Brief » Each line of the records has to be copied exactly, though the pictures must be left out.

--- START ---

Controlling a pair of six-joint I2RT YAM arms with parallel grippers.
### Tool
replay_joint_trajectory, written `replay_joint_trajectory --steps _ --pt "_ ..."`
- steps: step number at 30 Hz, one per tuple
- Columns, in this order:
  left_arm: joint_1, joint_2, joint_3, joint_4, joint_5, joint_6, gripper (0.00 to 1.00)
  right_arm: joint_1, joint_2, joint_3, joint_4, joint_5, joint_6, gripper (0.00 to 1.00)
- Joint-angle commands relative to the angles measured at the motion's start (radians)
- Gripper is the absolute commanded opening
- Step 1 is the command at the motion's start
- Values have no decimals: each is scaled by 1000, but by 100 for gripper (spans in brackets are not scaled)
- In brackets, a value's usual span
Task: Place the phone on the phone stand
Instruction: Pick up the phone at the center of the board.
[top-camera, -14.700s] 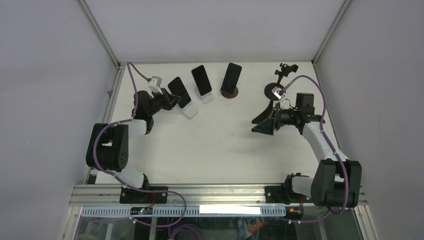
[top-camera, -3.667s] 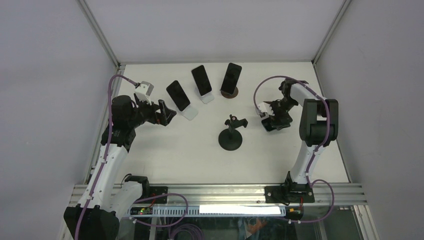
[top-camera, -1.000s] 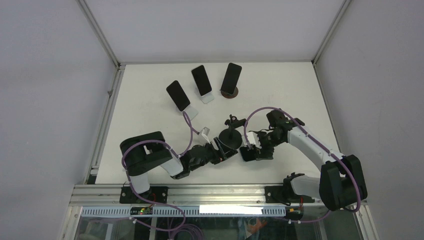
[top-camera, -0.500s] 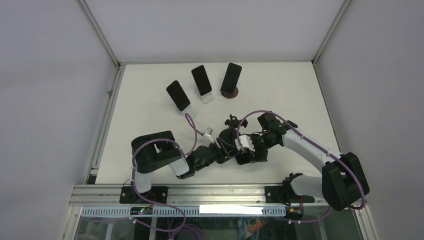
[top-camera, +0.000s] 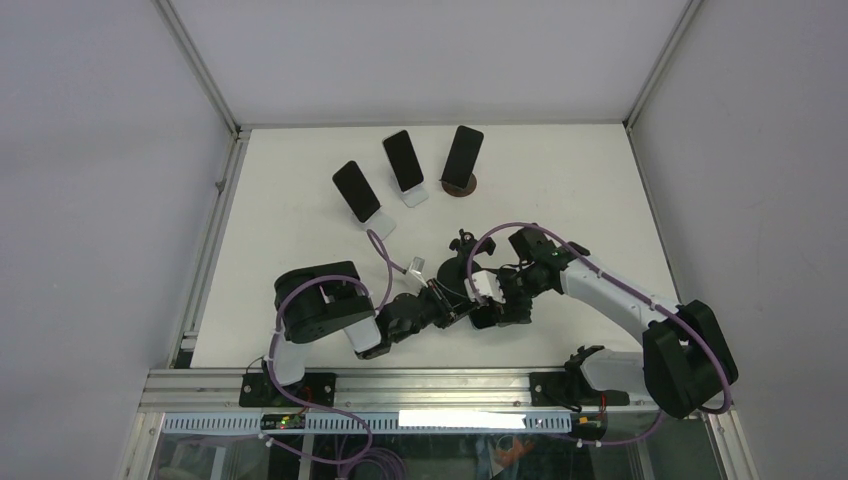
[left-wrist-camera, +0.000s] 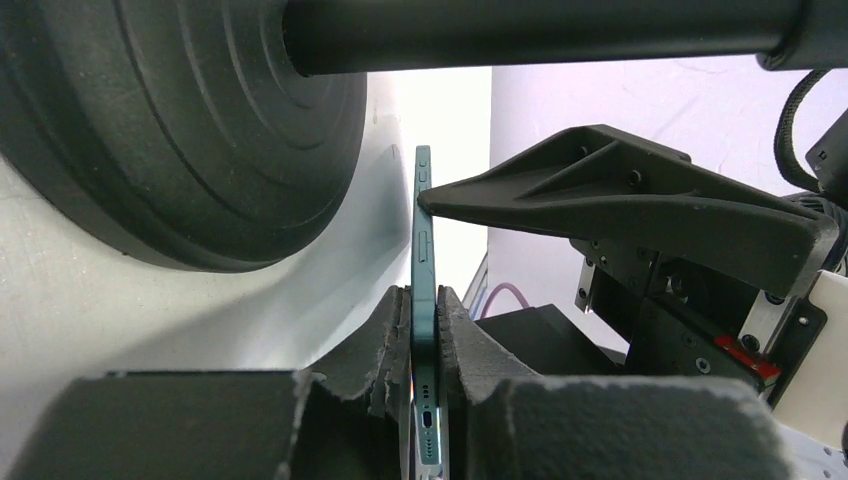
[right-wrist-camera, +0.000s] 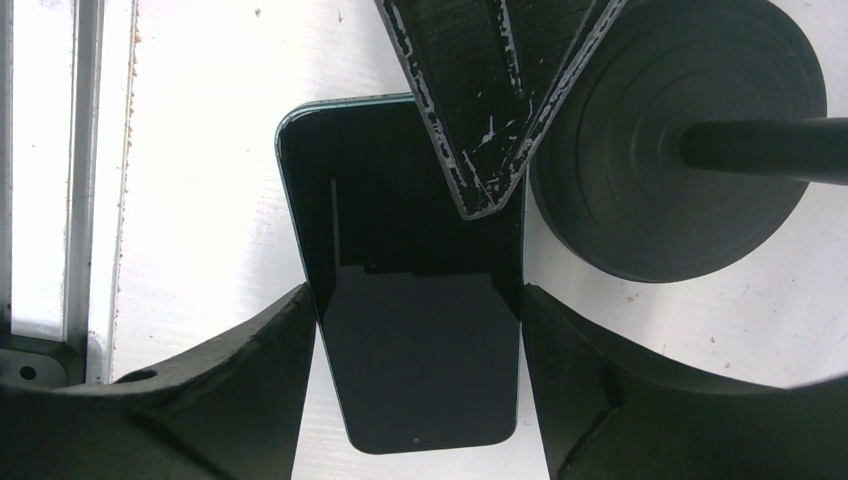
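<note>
– Phone (right-wrist-camera: 420, 330), where's it at?
– Near-centre of table (top-camera: 300, 250), low, just beside the round base of the black stand (top-camera: 458, 272), on its near side. Teal rim, dark screen. Both grippers are on it. Can't tell if it touches the tabletop.

– Jaws?
– Left gripper (left-wrist-camera: 425, 310): clamped on front & back faces at the port end. Its wrist cam sees the phone edge-on btwn the pads (left-wrist-camera: 395, 330). Right gripper (right-wrist-camera: 415, 295): closed against the two long edges, no gap visible either side. In the right wrist view one left finger (right-wrist-camera: 470, 120) lies across the screen.

– Count?
– Phones: 4. One in the grippers, 3 along the far side: left propped phone (top-camera: 356, 190), middle propped phone (top-camera: 404, 160), right propped phone (top-camera: 463, 155). Stands: 4. Left white stand (top-camera: 380, 225), middle white stand (top-camera: 413, 197) and brown round stand (top-camera: 460, 185) each carry a phone, plus the black one. Grippers: 2.

– Vs earlier?
– 1 s ago the grippers were apart, left one near-left of the base, right one near-right. Now they meet at the phone. 3.7 s back the left arm was up by the left propped phone. ~15 s back the black stand stood at the far-right corner; it's mid-table now. The 3 propped phones are in the same spots throughout.
</note>
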Motion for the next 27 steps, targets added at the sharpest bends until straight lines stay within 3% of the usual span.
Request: replay_joint_trajectory --steps 1,7,12,17,27 --pt "-11 23 12 149 0 10 0 7 -4 8 48 -12 30 47" --pt "-10 8 10 149 8 46 0 7 -11 11 50 3 70 52" --pt "-10 -24 -16 149 11 100 0 7 -21 17 17 26 85 82" --pt "-10 -48 -33 149 21 151 0 2 -33 40 -30 49 110 99" --pt "-10 -97 -58 150 75 255 0 -90 -73 173 -280 87 64 99"
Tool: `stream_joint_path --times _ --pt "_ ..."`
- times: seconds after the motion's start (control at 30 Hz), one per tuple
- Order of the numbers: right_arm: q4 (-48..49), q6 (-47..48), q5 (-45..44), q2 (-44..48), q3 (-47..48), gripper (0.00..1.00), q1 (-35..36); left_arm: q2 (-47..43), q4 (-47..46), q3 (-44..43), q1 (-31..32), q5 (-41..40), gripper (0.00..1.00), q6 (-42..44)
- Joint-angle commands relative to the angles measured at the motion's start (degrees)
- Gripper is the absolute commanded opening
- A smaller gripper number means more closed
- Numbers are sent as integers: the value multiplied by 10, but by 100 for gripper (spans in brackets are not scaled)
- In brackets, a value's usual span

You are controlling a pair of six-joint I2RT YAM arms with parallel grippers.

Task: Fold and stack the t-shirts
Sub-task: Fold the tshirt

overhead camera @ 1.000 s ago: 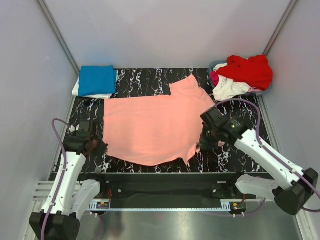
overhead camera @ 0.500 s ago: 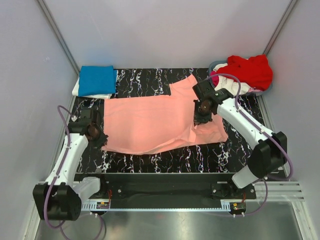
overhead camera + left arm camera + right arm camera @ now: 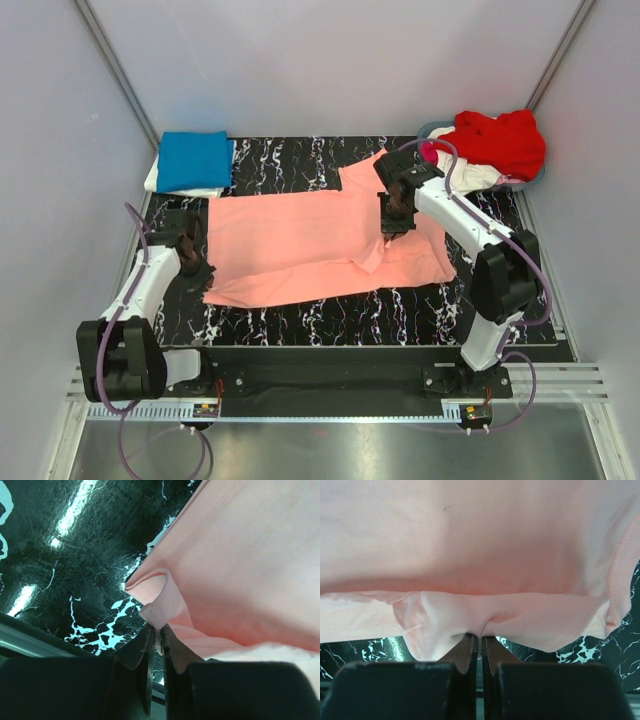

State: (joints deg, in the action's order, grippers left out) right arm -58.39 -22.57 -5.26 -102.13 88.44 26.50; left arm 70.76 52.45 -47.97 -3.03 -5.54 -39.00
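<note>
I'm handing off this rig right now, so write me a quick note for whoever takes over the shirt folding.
Left hand: shut on the near-left corner of the pink shirt.
Right hand: shut on its hem, over the right side.
The shirt is spread mid-table, fold unfinished.
Done: blue shirt folded atop white cloth, far left.
To do: finish this fold, stack it, then the red pile in the far-right basket.

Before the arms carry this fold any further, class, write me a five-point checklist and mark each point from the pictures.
1. Left gripper shut on the salmon shirt's edge: ok.
2. Right gripper shut on its folded hem: ok.
3. Both grips level across the table: not ok, the right sits farther back.
4. Layer under the fold lying flat: cannot tell.
5. Blue shirt folded at the far-left corner: ok.
</note>
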Motion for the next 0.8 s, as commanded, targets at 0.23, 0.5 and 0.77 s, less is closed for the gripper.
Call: stream_joint_path --times 0.23,0.5,0.77 --pt "-11 18 -56 -54 66 0 -22 72 -23 -59 -4 -32 21 24" --pt "-15 18 -70 -117 109 0 -32 165 -37 -85 -8 -40 26 30" --pt "-68 24 -78 -241 258 51 -79 165 -1 -148 -41 -49 50 38"
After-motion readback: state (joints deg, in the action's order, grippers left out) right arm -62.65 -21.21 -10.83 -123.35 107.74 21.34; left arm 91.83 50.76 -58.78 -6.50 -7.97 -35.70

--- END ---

Exercise output »
Controlling a pair of six-joint I2RT YAM arms with parallel grippers.
### Tool
replay_joint_trajectory, written `replay_joint_trajectory --steps _ --pt "_ ..."`
- steps: step number at 30 Hz, one per tuple
- Columns, in this order:
  left_arm: joint_1, joint_2, joint_3, joint_4, joint_5, joint_6, gripper (0.00 to 1.00)
  right_arm: joint_1, joint_2, joint_3, joint_4, joint_5, joint_6, gripper (0.00 to 1.00)
- Joint-angle commands relative to the angles measured at the motion's start (radians)
- Gripper is the absolute commanded opening
- Step 1 is the command at the motion's start
- Values have no decimals: each is scaled by 1000, but by 100 for gripper (spans in brackets are not scaled)
- In brackets, a value's usual span
Task: Place the phone on the phone stand
Instruction: Pick up the phone at the center of the board.
[top-camera, -14.700s] 
[top-camera, -3.667s] 
[top-camera, -1.000s] 
[top-camera, -0.500s] 
[top-camera, +0.000s] 
[left-wrist-camera, +0.000s] 
[right-wrist-camera, +0.000s] 
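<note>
– Phone (right-wrist-camera: 420, 330), where's it at?
– Near-centre of table (top-camera: 300, 250), low, just beside the round base of the black stand (top-camera: 458, 272), on its near side. Teal rim, dark screen. Both grippers are on it. Can't tell if it touches the tabletop.

– Jaws?
– Left gripper (left-wrist-camera: 425, 310): clamped on front & back faces at the port end. Its wrist cam sees the phone edge-on btwn the pads (left-wrist-camera: 395, 330). Right gripper (right-wrist-camera: 415, 295): closed against the two long edges, no gap visible either side. In the right wrist view one left finger (right-wrist-camera: 470, 120) lies across the screen.

– Count?
– Phones: 4. One in the grippers, 3 along the far side: left propped phone (top-camera: 356, 190), middle propped phone (top-camera: 404, 160), right propped phone (top-camera: 463, 155). Stands: 4. Left white stand (top-camera: 380, 225), middle white stand (top-camera: 413, 197) and brown round stand (top-camera: 460, 185) each carry a phone, plus the black one. Grippers: 2.

– Vs earlier?
– 1 s ago the grippers were apart, left one near-left of the base, right one near-right. Now they meet at the phone. 3.7 s back the left arm was up by the left propped phone. ~15 s back the black stand stood at the far-right corner; it's mid-table now. The 3 propped phones are in the same spots throughout.
</note>
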Motion for the next 27 steps, targets added at the sharpest bends until straight lines stay within 3% of the usual span.
Request: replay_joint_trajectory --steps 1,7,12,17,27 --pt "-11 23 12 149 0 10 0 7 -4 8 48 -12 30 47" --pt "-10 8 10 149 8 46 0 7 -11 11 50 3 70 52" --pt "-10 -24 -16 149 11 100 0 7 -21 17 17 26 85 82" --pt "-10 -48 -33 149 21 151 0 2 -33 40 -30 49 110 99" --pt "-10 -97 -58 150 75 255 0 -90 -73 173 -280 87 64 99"
Tool: `stream_joint_path --times _ --pt "_ ..."`
- times: seconds after the motion's start (control at 30 Hz), one per tuple
- Order of the numbers: right_arm: q4 (-48..49), q6 (-47..48), q5 (-45..44), q2 (-44..48), q3 (-47..48), gripper (0.00..1.00), q1 (-35..36); left_arm: q2 (-47..43), q4 (-47..46), q3 (-44..43), q1 (-31..32), q5 (-41..40), gripper (0.00..1.00), q6 (-42..44)
- Joint-angle commands relative to the angles measured at the motion's start (degrees)
- Gripper is the absolute commanded opening
- A smaller gripper number means more closed
- Numbers are sent as integers: the value multiplied by 10, but by 100 for gripper (spans in brackets are not scaled)
- In brackets, a value's usual span

You are controlling a pair of six-joint I2RT YAM arms with parallel grippers.

Task: Fold and stack the t-shirts
Sub-task: Fold the tshirt

overhead camera @ 1.000 s ago: 
overhead camera @ 0.500 s ago: 
overhead camera + left arm camera + right arm camera @ now: 

State: (joints deg, in the action's order, grippers left out) right arm -58.39 -22.57 -5.26 -102.13 88.44 26.50; left arm 70.76 52.45 -47.97 -3.03 -5.54 -39.00
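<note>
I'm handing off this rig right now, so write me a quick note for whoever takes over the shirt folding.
Left hand: shut on the near-left corner of the pink shirt.
Right hand: shut on its hem, over the right side.
The shirt is spread mid-table, fold unfinished.
Done: blue shirt folded atop white cloth, far left.
To do: finish this fold, stack it, then the red pile in the far-right basket.

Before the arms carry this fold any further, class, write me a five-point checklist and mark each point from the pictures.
1. Left gripper shut on the salmon shirt's edge: ok.
2. Right gripper shut on its folded hem: ok.
3. Both grips level across the table: not ok, the right sits farther back.
4. Layer under the fold lying flat: cannot tell.
5. Blue shirt folded at the far-left corner: ok.
</note>
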Motion for the next 0.8 s, as commanded, targets at 0.23, 0.5 and 0.77 s, less is closed for the gripper.
Call: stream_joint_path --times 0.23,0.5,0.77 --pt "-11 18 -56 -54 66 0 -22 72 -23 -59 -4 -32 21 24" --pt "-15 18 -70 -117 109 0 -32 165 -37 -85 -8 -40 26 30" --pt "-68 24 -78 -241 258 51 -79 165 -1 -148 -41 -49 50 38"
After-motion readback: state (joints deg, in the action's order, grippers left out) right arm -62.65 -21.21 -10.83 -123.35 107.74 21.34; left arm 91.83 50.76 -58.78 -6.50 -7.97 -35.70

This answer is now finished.